IBM Support

Best practices for configuring a reliable and scalable peer group for quota enforcement

Question & Answer


Question

What are the best practices for configuring a reliable and scalable peer group for quota enforcement?

Cause

Improper changes to the peer group configuration of quota enforcement could cause unexpected results in the peer group

Answer

To avoid unexpected results when operational failures occur or configuration changes improperly in the peer group of quota enforcement, administrators can follow these best practices:
Peer group requirements for quota enforcement configuration:
  • A peer group must contain at least three peers for quota enforcement failover when the primary becomes unavailable. Failover automatically occurs when both of the following conditions are met.
    1. The primary failure is detected when two replicas agree that the primary is not reachable after a timeout of 10 seconds.
    2. More than half of all peers in the peer group must be reachable.
  • When failover is performed after 10 seconds, a new primary is selected and the other replicas are informed about the new primary address when they connect to peers. After failover, all data changes are written to the new primary and the new primary synchronizes the data across the peer group. When the original primary resumes to be operational, it works as a replica in the peer group.
  • Make sure that all GatewayScript files used by all peers in the peer group are the same. Equivalent configuration ensures that the threshold for the specific traffic type is the same across the peer group.
  • Based on your requirements for quota enforcement, decide whether to enable or disable strict mode. In a peer group, when the primary becomes unavailable, before failover occurs, replicas lose connection to the primary. In this situation, the replica behaves differently based on the strict mode.
    • Enabled strict mode: The replica with enabled strict mode cannot process the request.
    • Disabled strict mode: If service performance and availability are more important than data-consistency, you can disable strict mode for the replica so that this replica can process the request locally. The replica with disabled strict mode writes the threshold and associated metadata to the local data storage. In this situation, the I/O transaction can be impacted. After failover occurs, the connection is resumed between replicas and the new primary. The threshold and associated metadata stored by the replica can be overwritten by the new primary when the new primary synchronizes the data to all replicas. Data-consistency can be affected across the peer group.
  • Decide whether to use memory or RAID volume for data storage. The threshold and the associated metadata, and the counter and the associated metadata can be persisted on the RAID volume or stored in memory. When quota enforcement works in peer group mode, all peers must use the same data storage location. In other words, all peers must store data in RAID volume or memory. Combination of RAID volume and memory in the peer group is not allowed.
    If data storage of all peers is in-memory, the following behaviors occur:
    • After you configure the peer group for quota enforcement, when you want to reconfigure or manually reboot a peer, the following rules must be met.
      • When you reconfigure or reboot the primary, make sure that a replica is first switched to the primary. Then, you can reconfigure or reboot the original primary. In this case, the originally stored data remains in the memory of the new primary.
      • When you reconfigure or reboot a replica, the replica synchronizes data with the primary. In this case, the originally stored data remains in the primary memory.
    • When the primary becomes unavailable, before failover occurs and during the primary timeout (10 seconds), after the primary is automatically restarted, the database in the primary becomes empty. The replicas synchronize data with the resumed primary. In this case, the originally stored data is lost.

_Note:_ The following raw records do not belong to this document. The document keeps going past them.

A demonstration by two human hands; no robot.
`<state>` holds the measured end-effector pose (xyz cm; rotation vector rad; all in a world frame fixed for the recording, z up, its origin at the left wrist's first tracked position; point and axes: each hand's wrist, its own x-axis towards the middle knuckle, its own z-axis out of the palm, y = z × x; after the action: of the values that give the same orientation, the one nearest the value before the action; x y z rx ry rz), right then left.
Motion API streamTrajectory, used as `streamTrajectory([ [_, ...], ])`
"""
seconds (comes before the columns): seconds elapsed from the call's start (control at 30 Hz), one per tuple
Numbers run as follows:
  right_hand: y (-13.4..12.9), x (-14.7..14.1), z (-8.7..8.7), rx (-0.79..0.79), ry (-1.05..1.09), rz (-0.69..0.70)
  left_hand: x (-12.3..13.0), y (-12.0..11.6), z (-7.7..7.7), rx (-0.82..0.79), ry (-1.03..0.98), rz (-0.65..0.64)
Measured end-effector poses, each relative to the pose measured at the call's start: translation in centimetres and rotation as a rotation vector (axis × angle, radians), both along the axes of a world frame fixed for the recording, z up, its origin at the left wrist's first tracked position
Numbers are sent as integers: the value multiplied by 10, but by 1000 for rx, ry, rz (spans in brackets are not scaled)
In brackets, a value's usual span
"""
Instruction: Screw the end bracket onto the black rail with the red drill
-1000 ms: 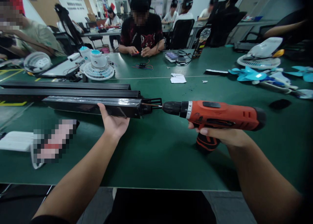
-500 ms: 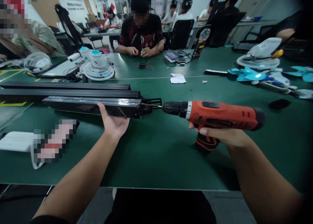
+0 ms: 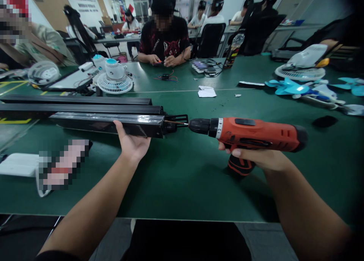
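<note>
My left hand (image 3: 133, 144) holds a black rectangular bar (image 3: 108, 123) near its right end, thumb on the front face and the other fingers hidden beneath. Black fittings (image 3: 171, 126) and a slotted bracket (image 3: 182, 119) stick out of that end. In my right hand (image 3: 256, 158) is an orange and black power drill (image 3: 256, 134), gripped by its handle and lying level. Its chuck points left, and the bit (image 3: 185, 124) reaches the end of the bar. Whether the bit sits on a screw is too small to tell.
Two more black bars (image 3: 82, 108) lie behind the held one. Fan parts (image 3: 115, 80) stand at the back left, blue fan blades (image 3: 287, 87) at the right. A phone-like object (image 3: 66, 164) rests front left. Across the green table (image 3: 176, 185) sits a person (image 3: 165, 37).
</note>
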<state>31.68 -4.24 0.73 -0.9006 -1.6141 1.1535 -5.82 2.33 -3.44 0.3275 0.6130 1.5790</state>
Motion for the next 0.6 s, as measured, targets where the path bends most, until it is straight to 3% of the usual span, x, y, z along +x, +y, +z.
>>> streamTrajectory([
  [0.23, 0, 1, 0, -30, 3, -9, 5, -4, 7, -30, 28, 39],
  [0.6, -1, 2, -1, -125, 20, 13, 3, -2, 5, -31, 12, 30],
])
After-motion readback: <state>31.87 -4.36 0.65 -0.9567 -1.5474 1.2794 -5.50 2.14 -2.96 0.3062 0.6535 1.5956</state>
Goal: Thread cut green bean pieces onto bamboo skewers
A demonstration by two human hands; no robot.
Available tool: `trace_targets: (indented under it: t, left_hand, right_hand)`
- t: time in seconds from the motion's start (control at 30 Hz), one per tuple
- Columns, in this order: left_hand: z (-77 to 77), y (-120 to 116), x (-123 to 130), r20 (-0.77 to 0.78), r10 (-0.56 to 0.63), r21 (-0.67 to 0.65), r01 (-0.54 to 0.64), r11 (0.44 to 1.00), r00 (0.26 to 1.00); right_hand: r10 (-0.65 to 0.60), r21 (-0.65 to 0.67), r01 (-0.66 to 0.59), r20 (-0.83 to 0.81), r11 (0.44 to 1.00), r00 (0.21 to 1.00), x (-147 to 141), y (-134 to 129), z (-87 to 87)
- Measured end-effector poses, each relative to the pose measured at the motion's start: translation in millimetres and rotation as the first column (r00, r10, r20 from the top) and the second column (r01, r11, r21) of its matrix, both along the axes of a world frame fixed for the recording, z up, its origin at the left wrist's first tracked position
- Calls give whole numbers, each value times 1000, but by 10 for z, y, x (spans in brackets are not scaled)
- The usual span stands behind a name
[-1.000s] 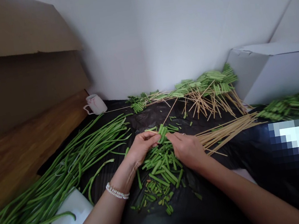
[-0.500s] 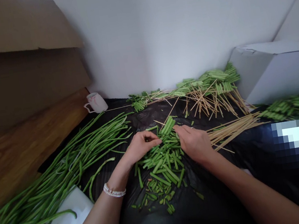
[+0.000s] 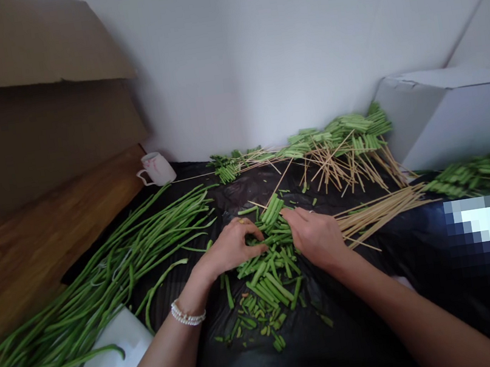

When you configure a peer group for quota enforcement, you can follow these rules:
  1. Make sure that the administrative state is enabled. Otherwise, enable the administrative state.
  2. When you create a peer group, add peer members in the Peers list one at a time by starting peers in sequence. The peer connects to other peers in the order that are specified in the Peers list. Remove peers one at a time by disabling the quota enforcement server when you attempt to stop part of or the whole peer group. You cannot start or stop all peers at the same time.
  3. You can specify whether data storage is persisted on the RAID volume or is in-memory.
    • For persistent storage, select the RAID volume that must be raid0 RAID volume.
    • For in-memory storage, do not select the RAID volume. By default, the data storage is in-memory.
  4. The priority affects only the result of the failover and it does not affect the role of a peer that joins a peer group. When the peer group is down, you must restart all peers in the peer group one at a time. You cannot restart all peers at the same time. Failover occurs when more than half of all peers return to work and these peers must be reachable. In this situation, the peer that first resumes active works as the new primary.
  5. All peers in the peer group must use the same SSL configuration. This configuration means that all settings that are configured in the following items must be the same: state of SSL enablement, key alias, and certificate alias.
    • When you want to change the state of SSL enablement from enabled SSL to disabled SSL, follow these steps:
      1. Disable the quota enforcement server on all peers.
      2. Make sure that you disable SSL on all peers.
      3. Enable the quota enforcement server on the primary.
      4. Enable the quota enforcement server on replicas one at a time.
      5. Check the quota enforcement server status provider on all peers to make sure that all peers are operational and in peer group mode.
    • When you want to change the state of SSL enablement from disabled SSL to enabled SSL, follow these steps:
      1. Disable the quota enforcement server on all peers.
      2. Ensure that you enable SSL on all peers; and ensure that all peers use the same key alias and certificate alias.
      3. Enable the quota enforcement server on the primary.
      4. Enable the quota enforcement server on replicas one at a time.
      5. Check the quota enforcement server status provider on all peers to make sure that all peers are operational and in peer group mode.
6. All peers must use the same strict mode.
For more information, see the Quota enforcement topic in IBM Documentation.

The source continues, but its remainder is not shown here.